Sfogo nel post gara dell'ex Milan che avrebbe additato il commissario tecnico come "autoritario e impreparato"

Che fine ha fatto il Brasile? Dopo la delusione dell’ultimo mondiale casalingo in cui ha subito una delle più grandi umiliazioni della storia dalla Germania, anche la Copa America termina con un nulla di fatto: eliminazione ai quarti di finale contro il Paraguay, proprio come nel 2011. Allora il ct era Mano Menezes, oggi Carlos Dunga, confermato nonostante la pressione di un intero Paese e qualche voce contraria pure all’interno dello spogliatoio.

Come spesso accade dopo le sconfitte si scoprono gli altarini.
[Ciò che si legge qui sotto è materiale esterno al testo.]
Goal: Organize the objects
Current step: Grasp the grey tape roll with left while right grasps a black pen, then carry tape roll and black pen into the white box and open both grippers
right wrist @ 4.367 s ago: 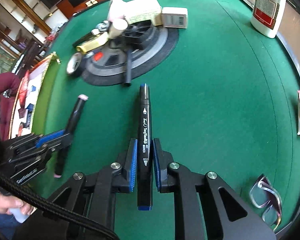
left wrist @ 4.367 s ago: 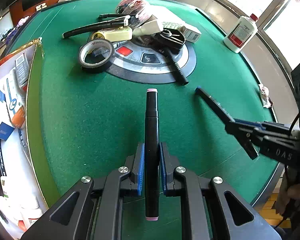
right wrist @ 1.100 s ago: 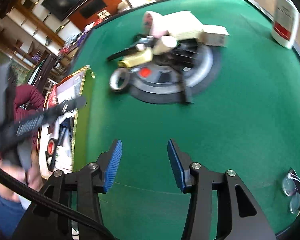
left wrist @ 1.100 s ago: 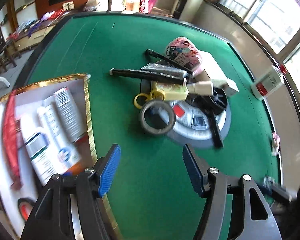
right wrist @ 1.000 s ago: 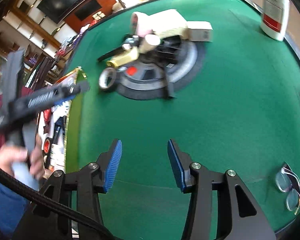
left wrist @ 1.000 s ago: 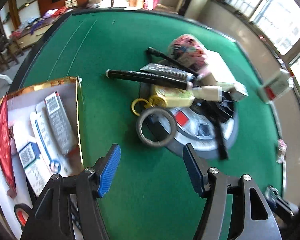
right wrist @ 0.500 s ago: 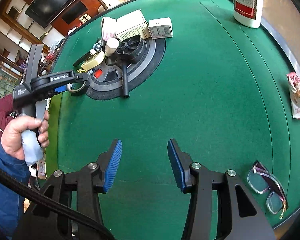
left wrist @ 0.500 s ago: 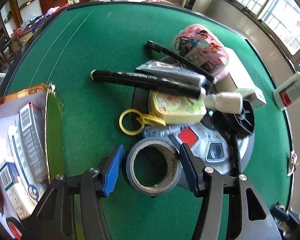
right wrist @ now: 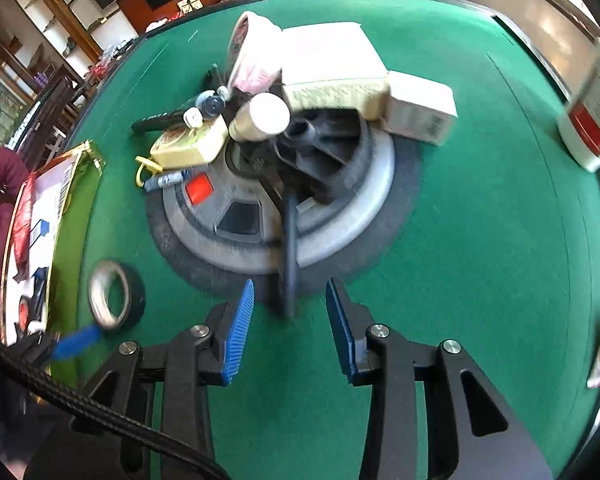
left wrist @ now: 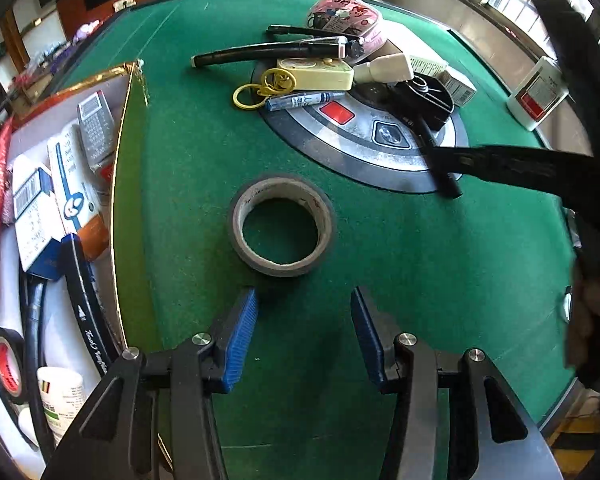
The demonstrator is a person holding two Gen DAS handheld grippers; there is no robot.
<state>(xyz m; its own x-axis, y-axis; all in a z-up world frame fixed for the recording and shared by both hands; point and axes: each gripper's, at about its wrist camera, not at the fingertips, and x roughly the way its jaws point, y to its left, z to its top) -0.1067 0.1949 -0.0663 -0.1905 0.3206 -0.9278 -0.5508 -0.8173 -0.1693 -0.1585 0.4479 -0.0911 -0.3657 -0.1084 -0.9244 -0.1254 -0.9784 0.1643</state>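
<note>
**Both grippers empty over the green tabletop**

The left gripper (left wrist: pixel 303 308) hangs with its blue-padded jaws spread wide and holding nothing, just short of the tape roll (left wrist: pixel 282 226). The roll lies flat on the tabletop (left wrist: pixel 420 280), its hole facing up, just beside the open box (left wrist: pixel 122 184) at the left, which holds cartons and a black marker.

The right gripper (right wrist: pixel 289 300) also has its jaws apart and empty. The near end of a black pen (right wrist: pixel 289 248) sits between its tips; the pen's long axis runs straight away from the gripper, far end up on the round grey console (right wrist: pixel 340 220).

Farther off, a yellow case (left wrist: pixel 316 74), a white bottle (right wrist: pixel 260 118) and boxes are piled on the console.
</note>
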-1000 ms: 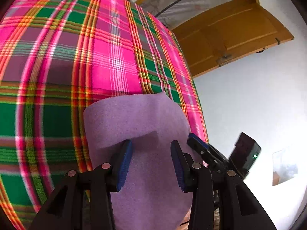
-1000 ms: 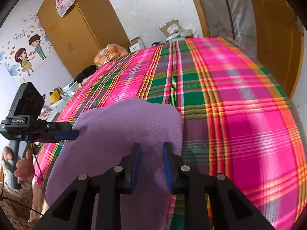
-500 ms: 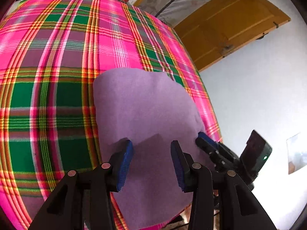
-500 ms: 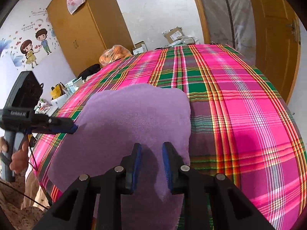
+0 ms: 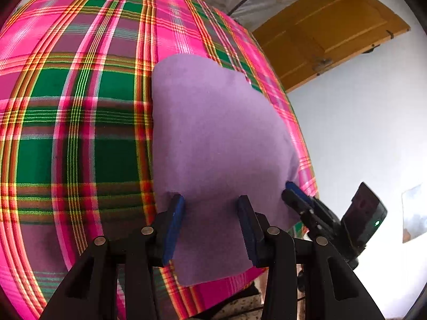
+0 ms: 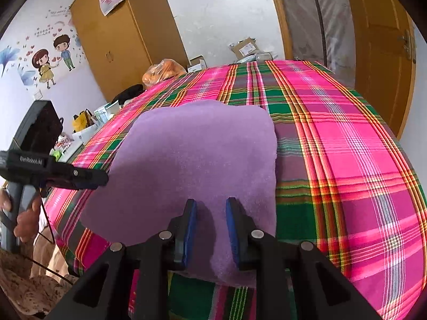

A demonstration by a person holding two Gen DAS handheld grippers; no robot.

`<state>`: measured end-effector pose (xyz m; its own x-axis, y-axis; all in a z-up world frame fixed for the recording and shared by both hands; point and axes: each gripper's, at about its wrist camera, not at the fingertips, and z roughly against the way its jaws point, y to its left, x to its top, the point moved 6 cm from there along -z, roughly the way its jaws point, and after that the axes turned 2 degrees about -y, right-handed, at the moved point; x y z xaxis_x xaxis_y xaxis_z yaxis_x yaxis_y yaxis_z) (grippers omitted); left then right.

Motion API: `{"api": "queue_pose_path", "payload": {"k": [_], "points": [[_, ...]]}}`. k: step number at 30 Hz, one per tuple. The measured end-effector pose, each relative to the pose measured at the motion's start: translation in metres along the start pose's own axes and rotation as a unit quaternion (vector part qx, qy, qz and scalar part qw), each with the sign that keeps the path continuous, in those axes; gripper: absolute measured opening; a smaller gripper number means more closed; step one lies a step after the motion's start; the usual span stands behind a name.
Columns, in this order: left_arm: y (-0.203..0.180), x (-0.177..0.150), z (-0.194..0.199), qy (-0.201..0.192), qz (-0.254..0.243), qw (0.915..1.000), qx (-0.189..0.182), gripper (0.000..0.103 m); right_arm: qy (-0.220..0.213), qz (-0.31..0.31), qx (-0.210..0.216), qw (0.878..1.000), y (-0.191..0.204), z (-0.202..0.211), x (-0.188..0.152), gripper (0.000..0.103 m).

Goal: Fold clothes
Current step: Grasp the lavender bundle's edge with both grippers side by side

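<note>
A purple fleece cloth point(image 5: 213, 133) lies flat on the pink and green plaid bed cover point(image 5: 80, 106), near the bed's near edge; it also shows in the right wrist view point(image 6: 192, 154). My left gripper point(image 5: 210, 202) is open, its blue pads just above the cloth's near edge, holding nothing. My right gripper point(image 6: 210, 205) is open with a narrower gap, over the cloth's near right part. The right gripper appears in the left wrist view point(image 5: 307, 202) at the cloth's right edge; the left gripper appears in the right wrist view point(image 6: 88, 177) at the cloth's left edge.
A wooden door point(image 5: 333, 32) stands beyond the bed's right side. A wooden wardrobe point(image 6: 114, 42), boxes point(image 6: 245, 49) and an orange bag point(image 6: 162, 70) stand past the far end. Small items sit on a side table point(image 6: 88, 125) at left.
Both grippers have pulled back toward the near bed edge, so more of the cloth shows. The right gripper's jaws have opened wider. The cloth lies flat.
</note>
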<state>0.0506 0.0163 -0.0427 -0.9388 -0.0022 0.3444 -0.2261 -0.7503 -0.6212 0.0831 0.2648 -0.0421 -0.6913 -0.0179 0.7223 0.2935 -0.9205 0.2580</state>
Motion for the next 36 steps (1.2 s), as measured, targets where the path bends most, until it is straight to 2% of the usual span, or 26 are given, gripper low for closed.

Dopo la squalifica di Neymar, Carlos Dunga ha puntato forte sull’ex Milan Robinho il quale, a detta di un componente dello staff, avrebbe sparato a zero sul commissario tecnico.

A far scoppiare d’ira il giocatore, il cui contratto con il Santos termina domani senza che si sia ancora giunti a un accordo per il rinnovo, sarebbe stata la sostituzione con Everton Ribeiro a 3 minuti dalla fine dei tempi regolamentari. Anche se lo stesso Robinho aveva detto nel post partita di Concepcion: “Scelta dell’allenatore, devo rispettarla”.